Once nutrition support and intravenous fluids have been started, the vet will begin other forms of treatment, including long-term antibiotic therapy, which is most appropriate for acute cholangiohepatitis. For the chronic form of the illness, the antibiotic course of treatment is closer to four to six weeks. The antibiotics are intended to build up within the bile, allowing the cat’s biliary ducts to heal. Good antibiotic choices include metronidazole, ampicillin, cephalexin and amoxicillin. Antibiotics that are potentially poisonous to the liver should be avoided. If the cat has severe hepatic disease and is prescribed metronidazole, this should be given in lower doses. It can be given in combination with penicillin; both drugs are excreted into the bile while they are still active. If the cat has to take an antibiotic long-term, it may develop antibiotic resistance.

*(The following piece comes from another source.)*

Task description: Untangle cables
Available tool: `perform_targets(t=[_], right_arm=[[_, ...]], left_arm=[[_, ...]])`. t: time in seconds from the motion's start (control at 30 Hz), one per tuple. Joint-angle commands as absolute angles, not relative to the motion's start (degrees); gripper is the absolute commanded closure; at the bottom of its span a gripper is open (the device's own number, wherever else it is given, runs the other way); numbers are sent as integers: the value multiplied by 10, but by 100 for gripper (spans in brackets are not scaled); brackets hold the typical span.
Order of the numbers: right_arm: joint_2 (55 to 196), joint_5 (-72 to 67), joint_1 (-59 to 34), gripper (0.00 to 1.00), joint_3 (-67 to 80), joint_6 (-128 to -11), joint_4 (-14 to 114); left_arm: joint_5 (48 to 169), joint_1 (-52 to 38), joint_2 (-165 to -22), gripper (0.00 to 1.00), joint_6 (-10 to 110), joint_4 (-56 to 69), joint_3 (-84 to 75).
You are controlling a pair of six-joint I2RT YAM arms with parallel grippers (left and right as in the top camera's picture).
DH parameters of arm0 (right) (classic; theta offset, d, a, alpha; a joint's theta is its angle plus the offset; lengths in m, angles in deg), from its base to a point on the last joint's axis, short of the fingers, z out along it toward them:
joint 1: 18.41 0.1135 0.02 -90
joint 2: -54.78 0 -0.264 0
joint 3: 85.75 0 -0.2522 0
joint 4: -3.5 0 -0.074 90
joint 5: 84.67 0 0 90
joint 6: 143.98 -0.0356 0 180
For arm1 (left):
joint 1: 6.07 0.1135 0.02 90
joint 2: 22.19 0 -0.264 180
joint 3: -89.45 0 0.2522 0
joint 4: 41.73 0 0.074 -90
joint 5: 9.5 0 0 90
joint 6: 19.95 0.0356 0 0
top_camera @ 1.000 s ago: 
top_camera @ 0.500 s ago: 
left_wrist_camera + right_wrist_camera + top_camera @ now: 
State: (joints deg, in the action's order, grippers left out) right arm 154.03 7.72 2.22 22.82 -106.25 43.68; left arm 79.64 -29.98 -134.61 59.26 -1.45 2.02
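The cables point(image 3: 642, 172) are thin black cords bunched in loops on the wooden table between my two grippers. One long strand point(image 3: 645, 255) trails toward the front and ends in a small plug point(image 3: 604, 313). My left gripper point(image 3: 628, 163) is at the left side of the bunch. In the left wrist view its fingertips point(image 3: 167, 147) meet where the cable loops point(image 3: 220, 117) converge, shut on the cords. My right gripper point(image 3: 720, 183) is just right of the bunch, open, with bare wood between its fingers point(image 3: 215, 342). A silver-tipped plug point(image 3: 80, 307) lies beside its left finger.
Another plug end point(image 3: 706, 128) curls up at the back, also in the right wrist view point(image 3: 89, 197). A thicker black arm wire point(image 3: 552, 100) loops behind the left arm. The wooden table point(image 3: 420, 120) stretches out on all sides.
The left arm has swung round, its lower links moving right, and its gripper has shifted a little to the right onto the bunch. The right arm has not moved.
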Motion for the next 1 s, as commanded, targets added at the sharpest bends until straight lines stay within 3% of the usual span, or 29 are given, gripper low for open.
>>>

The cat may also begin taking a choleretic, which helps to keep the bile from becoming sludge-like. The vet may prescribe ursodeoxycholic acid as long as the cat doesn’t show signs of extrahepatic biliary obstruction. Along with this medication, a long-term immunosuppressive medication, such as prednisolone may be prescribed.
Surgery should only be considered if discrete choleliths (gallstones) are found.
Recovery of Cholangiohepatitis in Cats
It’s important for the cat to be seen for follow-up appointments after being treated for cholangiohepatitis. Because long-term medication use is often necessary, the vet needs to see the cat to determine if the prescribed therapy is helpful or if the cat needs to be put on a different medication.
With chronic cholangiohepatitis, the vet aims for long-term remission; this prognosis relies on the severity of the illness and any underlying causes. In cases of acute cholangiohepatitis, the prognosis is usually good, sometimes leading to a cure.
Cats who become lethargic and stop eating should be seen by their vet to test for a return of this condition. It’s routine for the vet to take blood for test for liver values once treatment has begun.
Cats should be given medications as prescribed, for the full course of therapy. If the cat resists, other formulations may be acceptable.